▸ **Directions**
Where a picture appears, leave it out, and transcribe all the lines below exactly.

▸ **Source material**
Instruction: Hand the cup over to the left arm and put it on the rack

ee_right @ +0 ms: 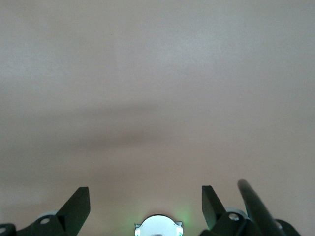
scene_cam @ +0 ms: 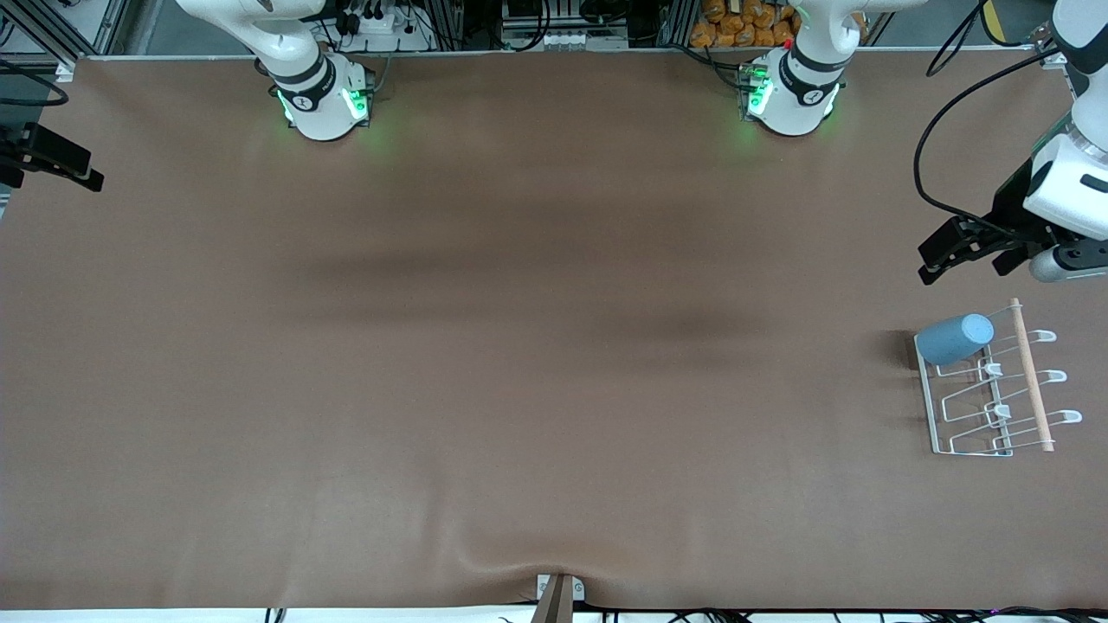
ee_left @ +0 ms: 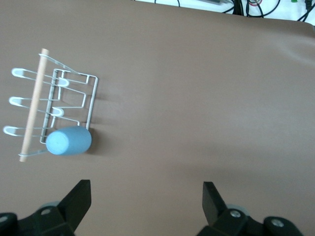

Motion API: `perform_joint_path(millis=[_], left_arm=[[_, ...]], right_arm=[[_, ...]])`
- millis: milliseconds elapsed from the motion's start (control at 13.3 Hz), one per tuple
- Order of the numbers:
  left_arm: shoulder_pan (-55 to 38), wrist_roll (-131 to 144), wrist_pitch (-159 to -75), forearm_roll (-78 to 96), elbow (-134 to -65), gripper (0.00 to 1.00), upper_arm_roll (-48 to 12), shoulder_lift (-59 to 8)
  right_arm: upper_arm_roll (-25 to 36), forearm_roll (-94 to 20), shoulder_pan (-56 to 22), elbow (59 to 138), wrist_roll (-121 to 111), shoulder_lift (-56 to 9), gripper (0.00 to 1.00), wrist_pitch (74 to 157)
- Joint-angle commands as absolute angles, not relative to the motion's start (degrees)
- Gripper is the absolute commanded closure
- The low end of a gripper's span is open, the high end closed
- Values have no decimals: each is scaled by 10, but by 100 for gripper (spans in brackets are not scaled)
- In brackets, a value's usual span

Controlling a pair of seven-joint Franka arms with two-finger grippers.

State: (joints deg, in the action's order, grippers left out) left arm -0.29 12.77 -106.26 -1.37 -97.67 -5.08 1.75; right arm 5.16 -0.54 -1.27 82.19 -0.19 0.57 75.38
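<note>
The light-blue cup (scene_cam: 952, 339) lies on its side on the white wire rack (scene_cam: 933, 415), on the row farthest from the front camera. The rack stands at the left arm's end of the table, with a wooden rod (scene_cam: 1032, 376) across it. My left gripper (scene_cam: 969, 255) hangs open and empty in the air, a little away from the rack and not touching it. The left wrist view shows the cup (ee_left: 69, 141) on the rack (ee_left: 91, 98) off to one side of the open gripper (ee_left: 145, 191). My right gripper (scene_cam: 52, 160) waits at the right arm's end, open and empty (ee_right: 145, 194).
Brown cloth (scene_cam: 537, 346) covers the whole table. The two arm bases (scene_cam: 325, 99) (scene_cam: 792, 95) stand along the edge farthest from the front camera. A black cable (scene_cam: 935, 147) hangs beside the left arm. The right arm's base (ee_right: 158, 226) shows between the fingers in the right wrist view.
</note>
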Motion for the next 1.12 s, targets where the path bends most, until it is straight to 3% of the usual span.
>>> perform_joint_path(millis=[0,1049], left_arm=[[-7,121,-1067,-28,-977,0,-51,28],[-4,70,-1054,-18,-961,0,-52,25]], right_arm=[[54,-2,-16,818,-3,7,0,749],[54,-2,-16,818,-3,7,0,750]])
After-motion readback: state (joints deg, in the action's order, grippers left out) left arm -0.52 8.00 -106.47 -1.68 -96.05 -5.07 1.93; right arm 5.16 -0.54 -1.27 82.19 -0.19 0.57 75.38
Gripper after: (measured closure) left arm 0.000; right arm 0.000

▸ **Exercise output**
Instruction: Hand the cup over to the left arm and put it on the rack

ee_right @ +0 ms: 
scene_cam @ +0 ms: 
ee_left @ +0 ms: 

Motion API: `perform_joint_path(millis=[_], left_arm=[[_, ...]], right_arm=[[_, ...]])`
- millis: milliseconds elapsed from the motion's start (control at 13.3 Hz), one per tuple
- Order of the numbers:
  left_arm: shoulder_pan (-55 to 38), wrist_roll (-131 to 144), wrist_pitch (-159 to -75), forearm_roll (-78 to 96), elbow (-134 to -65), gripper (0.00 to 1.00), upper_arm_roll (-48 to 12), shoulder_lift (-59 to 8)
  right_arm: upper_arm_roll (-25 to 36), forearm_roll (-94 to 20), shoulder_pan (-56 to 22), elbow (59 to 138), wrist_roll (-121 to 111), shoulder_lift (-56 to 9), gripper (0.00 to 1.00), wrist_pitch (74 to 157)
- Joint-angle commands as absolute angles, not relative to the motion's start (degrees)
- Gripper is the absolute commanded closure
- The low end of a gripper's span is open, the high end closed
- Values have no decimals: each is scaled by 10, but by 100 for gripper (spans in brackets are not scaled)
- In brackets, a value's usual span

Controlling a pair of seven-joint Franka arms with two-finger grippers.

State: (joints deg, in the action's order, grippers left out) left arm -0.29 12.77 -106.26 -1.37 -97.67 -5.08 1.75; right arm 5.16 -0.54 -1.27 82.19 -0.19 0.57 75.38
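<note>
The light-blue cup (scene_cam: 952, 339) lies on its side on the white wire rack (scene_cam: 933, 415), on the row farthest from the front camera. The rack stands at the left arm's end of the table, with a wooden rod (scene_cam: 1032, 376) across it. My left gripper (scene_cam: 969, 255) hangs open and empty in the air, a little away from the rack and not touching it. The left wrist view shows the cup (ee_left: 69, 141) on the rack (ee_left: 91, 98) off to one side of the open gripper (ee_left: 145, 191). My right gripper (scene_cam: 52, 160) waits at the right arm's end, open and empty (ee_right: 145, 194).
Brown cloth (scene_cam: 537, 346) covers the whole table. The two arm bases (scene_cam: 325, 99) (scene_cam: 792, 95) stand along the edge farthest from the front camera. A black cable (scene_cam: 935, 147) hangs beside the left arm. The right arm's base (ee_right: 158, 226) shows between the fingers in the right wrist view.
</note>
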Motion for the next 1.12 s, targets where the path bends most, until it is straight to 3% of the usual span.
>>> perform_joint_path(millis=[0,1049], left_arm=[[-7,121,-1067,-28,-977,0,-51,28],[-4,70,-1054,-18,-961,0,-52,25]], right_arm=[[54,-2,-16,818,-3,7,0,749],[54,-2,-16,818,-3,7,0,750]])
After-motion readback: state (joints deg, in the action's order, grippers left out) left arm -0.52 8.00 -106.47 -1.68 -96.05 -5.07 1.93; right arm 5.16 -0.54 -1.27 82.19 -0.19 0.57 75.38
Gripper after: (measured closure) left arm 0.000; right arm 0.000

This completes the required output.